**WHAT IS NEEDED:**
From the records below, copy the lines that include "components".

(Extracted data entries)
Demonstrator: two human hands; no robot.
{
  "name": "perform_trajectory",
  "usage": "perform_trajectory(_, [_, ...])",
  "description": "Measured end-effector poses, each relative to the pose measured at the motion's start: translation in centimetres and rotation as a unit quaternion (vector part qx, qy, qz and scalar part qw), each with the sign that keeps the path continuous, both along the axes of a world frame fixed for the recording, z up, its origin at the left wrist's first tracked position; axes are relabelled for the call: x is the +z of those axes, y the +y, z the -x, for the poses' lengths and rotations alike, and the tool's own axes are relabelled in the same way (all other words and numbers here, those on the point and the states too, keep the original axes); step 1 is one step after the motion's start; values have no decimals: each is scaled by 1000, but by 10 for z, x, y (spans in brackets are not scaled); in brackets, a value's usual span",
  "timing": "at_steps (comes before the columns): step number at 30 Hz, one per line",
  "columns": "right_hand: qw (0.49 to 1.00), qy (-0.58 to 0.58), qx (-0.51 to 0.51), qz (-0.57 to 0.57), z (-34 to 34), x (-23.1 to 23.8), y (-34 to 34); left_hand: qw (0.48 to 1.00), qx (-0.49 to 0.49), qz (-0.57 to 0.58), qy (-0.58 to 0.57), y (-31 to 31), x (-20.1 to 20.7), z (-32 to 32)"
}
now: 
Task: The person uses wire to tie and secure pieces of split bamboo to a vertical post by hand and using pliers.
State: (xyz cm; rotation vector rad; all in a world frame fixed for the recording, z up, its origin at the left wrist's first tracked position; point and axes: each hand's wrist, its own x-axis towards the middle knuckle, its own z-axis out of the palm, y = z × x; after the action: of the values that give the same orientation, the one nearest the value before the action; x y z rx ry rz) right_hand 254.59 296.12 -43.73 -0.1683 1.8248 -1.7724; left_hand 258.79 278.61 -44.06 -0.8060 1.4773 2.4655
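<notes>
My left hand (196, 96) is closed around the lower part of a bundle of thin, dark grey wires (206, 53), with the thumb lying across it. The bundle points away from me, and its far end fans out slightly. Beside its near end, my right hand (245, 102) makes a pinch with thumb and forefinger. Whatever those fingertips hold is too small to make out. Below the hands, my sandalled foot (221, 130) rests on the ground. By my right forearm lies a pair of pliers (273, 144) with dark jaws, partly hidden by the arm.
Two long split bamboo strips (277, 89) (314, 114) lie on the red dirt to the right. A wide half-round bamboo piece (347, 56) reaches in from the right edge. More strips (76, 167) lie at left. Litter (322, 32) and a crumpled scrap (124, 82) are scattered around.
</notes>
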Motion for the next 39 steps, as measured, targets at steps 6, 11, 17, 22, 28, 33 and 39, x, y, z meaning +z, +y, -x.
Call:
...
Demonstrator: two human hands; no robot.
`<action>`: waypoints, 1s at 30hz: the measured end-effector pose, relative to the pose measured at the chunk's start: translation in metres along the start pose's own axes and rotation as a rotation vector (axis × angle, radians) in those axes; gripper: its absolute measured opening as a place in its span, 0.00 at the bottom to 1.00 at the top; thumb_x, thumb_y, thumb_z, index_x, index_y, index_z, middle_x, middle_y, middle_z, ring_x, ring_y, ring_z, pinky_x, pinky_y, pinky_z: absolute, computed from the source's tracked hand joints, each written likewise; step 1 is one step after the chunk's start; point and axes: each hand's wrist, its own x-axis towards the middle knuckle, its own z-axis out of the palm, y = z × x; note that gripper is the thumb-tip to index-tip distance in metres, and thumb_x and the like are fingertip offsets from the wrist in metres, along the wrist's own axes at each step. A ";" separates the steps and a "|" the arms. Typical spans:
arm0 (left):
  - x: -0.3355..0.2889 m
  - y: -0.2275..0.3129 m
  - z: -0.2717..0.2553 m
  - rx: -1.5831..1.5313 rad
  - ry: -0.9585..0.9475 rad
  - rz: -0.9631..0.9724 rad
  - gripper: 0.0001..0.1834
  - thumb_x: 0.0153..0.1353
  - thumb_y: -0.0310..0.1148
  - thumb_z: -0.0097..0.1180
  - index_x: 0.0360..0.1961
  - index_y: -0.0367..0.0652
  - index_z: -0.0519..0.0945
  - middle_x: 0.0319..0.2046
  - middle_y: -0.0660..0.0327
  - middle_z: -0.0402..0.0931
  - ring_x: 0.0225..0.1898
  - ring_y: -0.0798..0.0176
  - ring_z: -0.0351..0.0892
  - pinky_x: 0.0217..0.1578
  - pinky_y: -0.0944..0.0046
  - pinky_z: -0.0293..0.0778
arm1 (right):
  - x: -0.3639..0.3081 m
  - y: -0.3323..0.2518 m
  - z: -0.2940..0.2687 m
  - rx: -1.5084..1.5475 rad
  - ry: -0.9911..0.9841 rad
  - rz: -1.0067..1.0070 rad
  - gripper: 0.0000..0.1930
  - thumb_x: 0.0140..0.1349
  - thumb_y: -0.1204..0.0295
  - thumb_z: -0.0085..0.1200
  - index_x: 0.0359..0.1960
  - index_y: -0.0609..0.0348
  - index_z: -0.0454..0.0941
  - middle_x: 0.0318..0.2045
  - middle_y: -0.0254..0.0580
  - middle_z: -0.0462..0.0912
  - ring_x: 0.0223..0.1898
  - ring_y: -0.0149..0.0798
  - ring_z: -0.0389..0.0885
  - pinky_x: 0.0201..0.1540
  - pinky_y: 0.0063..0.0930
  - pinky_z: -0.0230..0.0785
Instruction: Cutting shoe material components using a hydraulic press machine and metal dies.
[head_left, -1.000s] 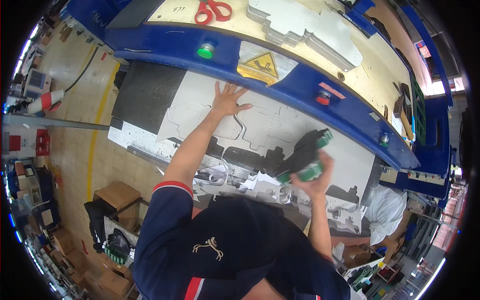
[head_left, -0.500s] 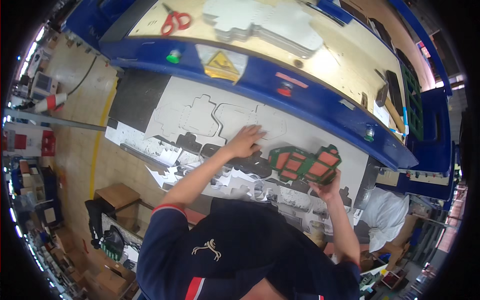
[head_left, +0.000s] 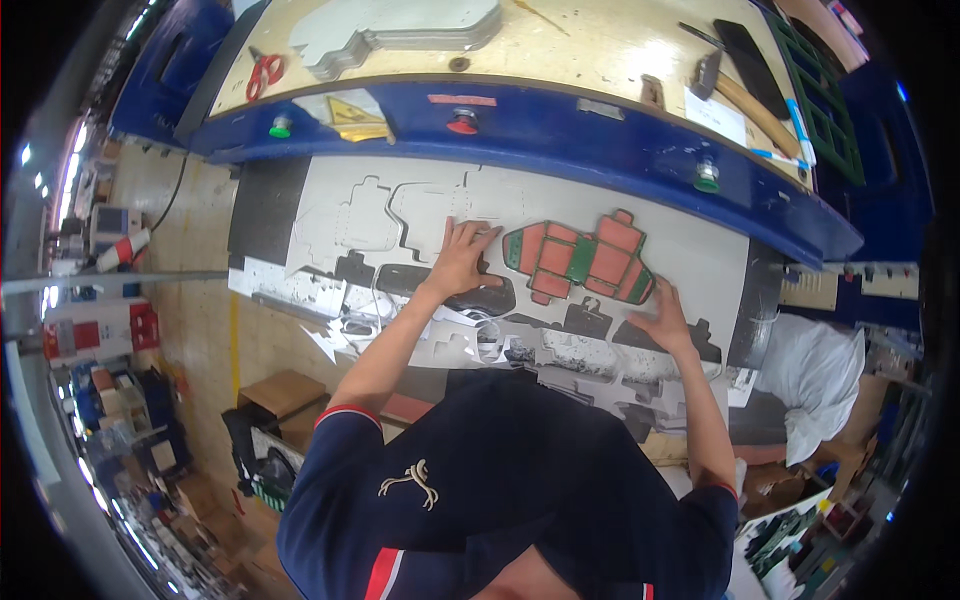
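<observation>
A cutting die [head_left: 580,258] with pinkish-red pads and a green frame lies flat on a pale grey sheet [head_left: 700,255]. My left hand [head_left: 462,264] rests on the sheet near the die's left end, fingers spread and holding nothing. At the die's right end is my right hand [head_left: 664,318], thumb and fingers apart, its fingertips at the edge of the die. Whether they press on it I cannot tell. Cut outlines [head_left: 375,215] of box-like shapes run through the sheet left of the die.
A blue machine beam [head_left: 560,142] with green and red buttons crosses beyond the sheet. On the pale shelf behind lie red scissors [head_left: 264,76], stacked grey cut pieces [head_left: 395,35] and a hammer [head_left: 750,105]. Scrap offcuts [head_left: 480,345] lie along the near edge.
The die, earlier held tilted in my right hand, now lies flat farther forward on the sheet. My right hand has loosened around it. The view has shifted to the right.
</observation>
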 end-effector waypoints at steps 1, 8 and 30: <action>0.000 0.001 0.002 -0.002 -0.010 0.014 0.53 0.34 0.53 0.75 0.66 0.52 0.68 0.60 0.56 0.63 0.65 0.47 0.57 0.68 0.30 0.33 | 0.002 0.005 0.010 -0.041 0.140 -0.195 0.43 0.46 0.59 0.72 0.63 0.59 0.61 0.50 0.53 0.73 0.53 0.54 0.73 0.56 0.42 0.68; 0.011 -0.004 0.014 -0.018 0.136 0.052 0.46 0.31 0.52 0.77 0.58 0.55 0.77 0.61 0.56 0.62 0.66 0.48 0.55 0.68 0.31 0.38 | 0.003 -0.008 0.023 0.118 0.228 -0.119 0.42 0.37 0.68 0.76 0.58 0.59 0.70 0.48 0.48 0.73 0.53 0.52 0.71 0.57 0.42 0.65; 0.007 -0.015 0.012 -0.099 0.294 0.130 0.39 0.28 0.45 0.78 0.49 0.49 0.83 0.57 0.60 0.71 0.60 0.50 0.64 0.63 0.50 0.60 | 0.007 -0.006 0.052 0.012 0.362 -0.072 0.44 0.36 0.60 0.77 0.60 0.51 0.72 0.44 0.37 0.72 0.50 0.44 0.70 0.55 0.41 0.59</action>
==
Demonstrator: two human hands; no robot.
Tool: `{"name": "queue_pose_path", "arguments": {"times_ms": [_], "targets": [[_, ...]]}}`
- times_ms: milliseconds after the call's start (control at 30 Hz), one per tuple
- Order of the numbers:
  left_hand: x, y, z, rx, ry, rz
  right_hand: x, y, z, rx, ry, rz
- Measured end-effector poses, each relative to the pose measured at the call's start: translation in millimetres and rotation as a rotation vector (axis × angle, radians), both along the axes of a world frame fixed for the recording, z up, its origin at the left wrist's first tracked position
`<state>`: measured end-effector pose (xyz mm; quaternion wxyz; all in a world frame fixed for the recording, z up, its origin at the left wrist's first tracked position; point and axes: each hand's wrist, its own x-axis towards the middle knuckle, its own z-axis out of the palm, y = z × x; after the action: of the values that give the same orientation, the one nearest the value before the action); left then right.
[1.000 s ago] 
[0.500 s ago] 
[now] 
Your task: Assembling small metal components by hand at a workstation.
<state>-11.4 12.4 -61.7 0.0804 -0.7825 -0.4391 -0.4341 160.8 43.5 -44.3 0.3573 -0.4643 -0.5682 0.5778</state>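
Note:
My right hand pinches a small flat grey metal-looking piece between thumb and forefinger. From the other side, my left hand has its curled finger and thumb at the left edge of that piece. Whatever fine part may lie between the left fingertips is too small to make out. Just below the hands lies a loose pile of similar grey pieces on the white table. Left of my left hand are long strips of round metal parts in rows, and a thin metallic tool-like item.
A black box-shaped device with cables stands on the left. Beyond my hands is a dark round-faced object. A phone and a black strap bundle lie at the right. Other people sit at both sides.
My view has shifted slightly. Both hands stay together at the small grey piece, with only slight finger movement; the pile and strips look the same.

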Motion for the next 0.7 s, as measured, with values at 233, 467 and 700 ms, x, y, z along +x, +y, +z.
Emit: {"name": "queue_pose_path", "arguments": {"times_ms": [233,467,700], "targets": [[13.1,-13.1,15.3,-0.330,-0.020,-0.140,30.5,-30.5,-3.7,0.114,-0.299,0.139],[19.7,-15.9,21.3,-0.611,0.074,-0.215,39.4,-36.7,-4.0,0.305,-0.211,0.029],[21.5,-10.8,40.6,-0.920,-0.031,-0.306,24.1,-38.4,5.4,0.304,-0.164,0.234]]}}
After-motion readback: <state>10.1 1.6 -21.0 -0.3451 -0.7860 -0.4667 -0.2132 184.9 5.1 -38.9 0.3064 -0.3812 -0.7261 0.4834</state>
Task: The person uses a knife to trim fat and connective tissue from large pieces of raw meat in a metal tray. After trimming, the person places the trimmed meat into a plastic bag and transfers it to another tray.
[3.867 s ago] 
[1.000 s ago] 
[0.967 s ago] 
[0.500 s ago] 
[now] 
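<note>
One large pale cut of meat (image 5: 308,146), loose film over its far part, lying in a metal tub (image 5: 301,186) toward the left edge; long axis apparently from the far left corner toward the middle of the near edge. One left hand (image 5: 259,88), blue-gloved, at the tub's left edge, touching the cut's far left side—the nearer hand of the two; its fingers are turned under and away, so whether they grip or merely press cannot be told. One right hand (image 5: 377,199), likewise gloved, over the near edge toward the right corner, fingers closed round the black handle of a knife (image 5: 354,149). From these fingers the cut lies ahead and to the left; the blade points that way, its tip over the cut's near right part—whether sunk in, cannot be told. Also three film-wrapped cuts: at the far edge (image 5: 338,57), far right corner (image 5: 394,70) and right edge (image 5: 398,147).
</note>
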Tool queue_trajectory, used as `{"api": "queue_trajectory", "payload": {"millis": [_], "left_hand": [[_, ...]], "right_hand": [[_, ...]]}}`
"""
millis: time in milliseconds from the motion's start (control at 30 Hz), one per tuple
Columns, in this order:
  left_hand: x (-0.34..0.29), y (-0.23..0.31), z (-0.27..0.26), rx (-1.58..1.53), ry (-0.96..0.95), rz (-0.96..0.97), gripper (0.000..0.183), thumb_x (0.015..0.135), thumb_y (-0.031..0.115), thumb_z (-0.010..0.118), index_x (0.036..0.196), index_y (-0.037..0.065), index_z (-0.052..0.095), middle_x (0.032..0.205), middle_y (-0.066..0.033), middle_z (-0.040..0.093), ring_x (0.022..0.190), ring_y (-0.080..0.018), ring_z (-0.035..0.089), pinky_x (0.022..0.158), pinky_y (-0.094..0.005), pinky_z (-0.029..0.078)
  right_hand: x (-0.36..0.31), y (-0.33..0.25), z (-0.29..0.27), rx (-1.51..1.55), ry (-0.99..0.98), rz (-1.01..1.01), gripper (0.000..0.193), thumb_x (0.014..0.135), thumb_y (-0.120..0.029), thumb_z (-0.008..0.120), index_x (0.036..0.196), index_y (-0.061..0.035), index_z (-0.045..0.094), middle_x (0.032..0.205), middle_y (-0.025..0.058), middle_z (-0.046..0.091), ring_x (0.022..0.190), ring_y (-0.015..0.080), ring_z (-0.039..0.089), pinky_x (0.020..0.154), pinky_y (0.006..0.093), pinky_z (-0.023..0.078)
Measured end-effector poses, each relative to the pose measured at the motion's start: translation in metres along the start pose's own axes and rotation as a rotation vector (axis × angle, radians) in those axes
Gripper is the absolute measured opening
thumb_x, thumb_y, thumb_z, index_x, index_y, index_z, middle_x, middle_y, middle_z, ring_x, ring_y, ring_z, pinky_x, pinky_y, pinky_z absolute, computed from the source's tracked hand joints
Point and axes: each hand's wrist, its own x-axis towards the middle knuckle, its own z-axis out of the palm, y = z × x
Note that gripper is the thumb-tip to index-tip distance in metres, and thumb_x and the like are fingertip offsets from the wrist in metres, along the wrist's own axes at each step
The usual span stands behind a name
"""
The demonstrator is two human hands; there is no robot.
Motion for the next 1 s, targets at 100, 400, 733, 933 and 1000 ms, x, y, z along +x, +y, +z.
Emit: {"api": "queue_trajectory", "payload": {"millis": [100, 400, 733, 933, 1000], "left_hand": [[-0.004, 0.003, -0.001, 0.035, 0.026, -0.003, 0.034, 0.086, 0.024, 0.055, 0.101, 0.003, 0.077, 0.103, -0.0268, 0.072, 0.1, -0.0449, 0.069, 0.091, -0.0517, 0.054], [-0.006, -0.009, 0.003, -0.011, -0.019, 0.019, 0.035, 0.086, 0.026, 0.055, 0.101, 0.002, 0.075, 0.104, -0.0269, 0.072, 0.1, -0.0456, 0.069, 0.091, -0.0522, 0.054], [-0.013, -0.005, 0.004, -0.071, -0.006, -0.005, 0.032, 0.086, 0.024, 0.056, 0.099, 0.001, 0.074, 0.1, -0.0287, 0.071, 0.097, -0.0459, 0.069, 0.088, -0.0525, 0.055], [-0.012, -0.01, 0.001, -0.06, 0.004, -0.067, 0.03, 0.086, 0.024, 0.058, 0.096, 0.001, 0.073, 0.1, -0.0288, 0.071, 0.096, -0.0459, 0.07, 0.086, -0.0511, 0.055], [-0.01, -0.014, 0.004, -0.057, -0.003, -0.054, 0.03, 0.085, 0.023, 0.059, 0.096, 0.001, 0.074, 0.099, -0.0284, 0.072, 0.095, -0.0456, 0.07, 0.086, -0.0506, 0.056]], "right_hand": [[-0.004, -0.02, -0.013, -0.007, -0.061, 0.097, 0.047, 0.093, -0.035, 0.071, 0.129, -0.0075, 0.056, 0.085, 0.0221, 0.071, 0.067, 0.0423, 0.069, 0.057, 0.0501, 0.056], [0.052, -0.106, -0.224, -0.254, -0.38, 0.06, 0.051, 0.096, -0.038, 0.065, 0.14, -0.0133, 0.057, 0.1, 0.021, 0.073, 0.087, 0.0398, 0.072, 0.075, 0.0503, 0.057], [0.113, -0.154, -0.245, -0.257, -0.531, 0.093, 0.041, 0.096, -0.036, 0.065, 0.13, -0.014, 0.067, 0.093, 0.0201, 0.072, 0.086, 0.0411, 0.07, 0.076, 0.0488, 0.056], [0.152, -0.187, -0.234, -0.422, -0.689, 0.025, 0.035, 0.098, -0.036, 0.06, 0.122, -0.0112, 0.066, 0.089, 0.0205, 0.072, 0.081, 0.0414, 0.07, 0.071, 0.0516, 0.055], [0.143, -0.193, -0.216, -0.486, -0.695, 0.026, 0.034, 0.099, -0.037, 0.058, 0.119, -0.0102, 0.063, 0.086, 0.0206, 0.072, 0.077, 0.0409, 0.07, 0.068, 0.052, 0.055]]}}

**ANSWER SECTION:**
Instruction: Cutting shoe material components using a hydraulic press machine and metal dies.
Your task: Assembling small metal components by hand at a workstation.

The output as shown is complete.